Brief.
Go through the listing below from its first line and repeat each line exactly, ending at the line containing "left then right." and including it.

***** Available data

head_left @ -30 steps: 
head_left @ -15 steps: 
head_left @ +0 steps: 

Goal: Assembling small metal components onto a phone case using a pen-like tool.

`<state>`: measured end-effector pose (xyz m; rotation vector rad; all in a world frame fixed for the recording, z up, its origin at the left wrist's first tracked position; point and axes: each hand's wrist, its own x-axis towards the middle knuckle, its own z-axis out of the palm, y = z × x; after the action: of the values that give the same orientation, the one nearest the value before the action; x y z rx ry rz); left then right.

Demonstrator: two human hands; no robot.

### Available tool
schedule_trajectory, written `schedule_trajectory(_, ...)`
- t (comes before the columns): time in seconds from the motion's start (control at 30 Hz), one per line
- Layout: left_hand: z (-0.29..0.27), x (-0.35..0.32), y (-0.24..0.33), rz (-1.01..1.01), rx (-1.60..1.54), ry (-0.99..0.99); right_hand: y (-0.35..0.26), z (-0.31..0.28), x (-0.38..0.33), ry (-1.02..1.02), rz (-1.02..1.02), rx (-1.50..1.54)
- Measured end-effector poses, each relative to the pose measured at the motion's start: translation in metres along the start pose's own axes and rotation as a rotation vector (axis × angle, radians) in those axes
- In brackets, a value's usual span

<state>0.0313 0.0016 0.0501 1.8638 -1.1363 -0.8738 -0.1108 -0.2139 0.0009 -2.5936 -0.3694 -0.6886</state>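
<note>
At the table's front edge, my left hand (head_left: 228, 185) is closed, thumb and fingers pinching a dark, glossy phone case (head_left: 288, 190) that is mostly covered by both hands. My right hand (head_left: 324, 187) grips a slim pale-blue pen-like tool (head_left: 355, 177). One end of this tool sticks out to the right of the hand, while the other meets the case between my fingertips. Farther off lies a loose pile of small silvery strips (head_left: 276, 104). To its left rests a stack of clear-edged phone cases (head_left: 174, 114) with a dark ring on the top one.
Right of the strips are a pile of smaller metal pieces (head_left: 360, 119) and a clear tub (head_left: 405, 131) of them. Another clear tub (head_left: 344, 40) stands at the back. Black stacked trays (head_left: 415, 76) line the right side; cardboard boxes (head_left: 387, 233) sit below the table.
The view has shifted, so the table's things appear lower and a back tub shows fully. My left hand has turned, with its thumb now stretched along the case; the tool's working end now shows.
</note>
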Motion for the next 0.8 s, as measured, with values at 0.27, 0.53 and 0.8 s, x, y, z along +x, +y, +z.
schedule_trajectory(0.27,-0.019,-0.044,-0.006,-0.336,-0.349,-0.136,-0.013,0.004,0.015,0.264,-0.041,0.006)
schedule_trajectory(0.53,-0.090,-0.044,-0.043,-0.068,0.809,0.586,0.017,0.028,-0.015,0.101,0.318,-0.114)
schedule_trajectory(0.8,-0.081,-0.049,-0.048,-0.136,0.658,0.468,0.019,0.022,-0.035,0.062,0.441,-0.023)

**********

Reply.
head_left @ -30 steps: 
head_left @ -15 steps: 
head_left @ +0 steps: 

Goal: Assembling small metal components onto a phone case using a pen-like tool.

`<state>`: measured end-effector pose (xyz m; rotation vector rad; all in a world frame fixed for the recording, z up, its origin at the left wrist's first tracked position; point and axes: each hand's wrist, its own x-axis towards the middle knuckle, its own z-axis out of the palm, y = z × x; after the action: of the values that give the same orientation, the one nearest the value before the action; x y z rx ry rz); left then right.

There is no more to the output.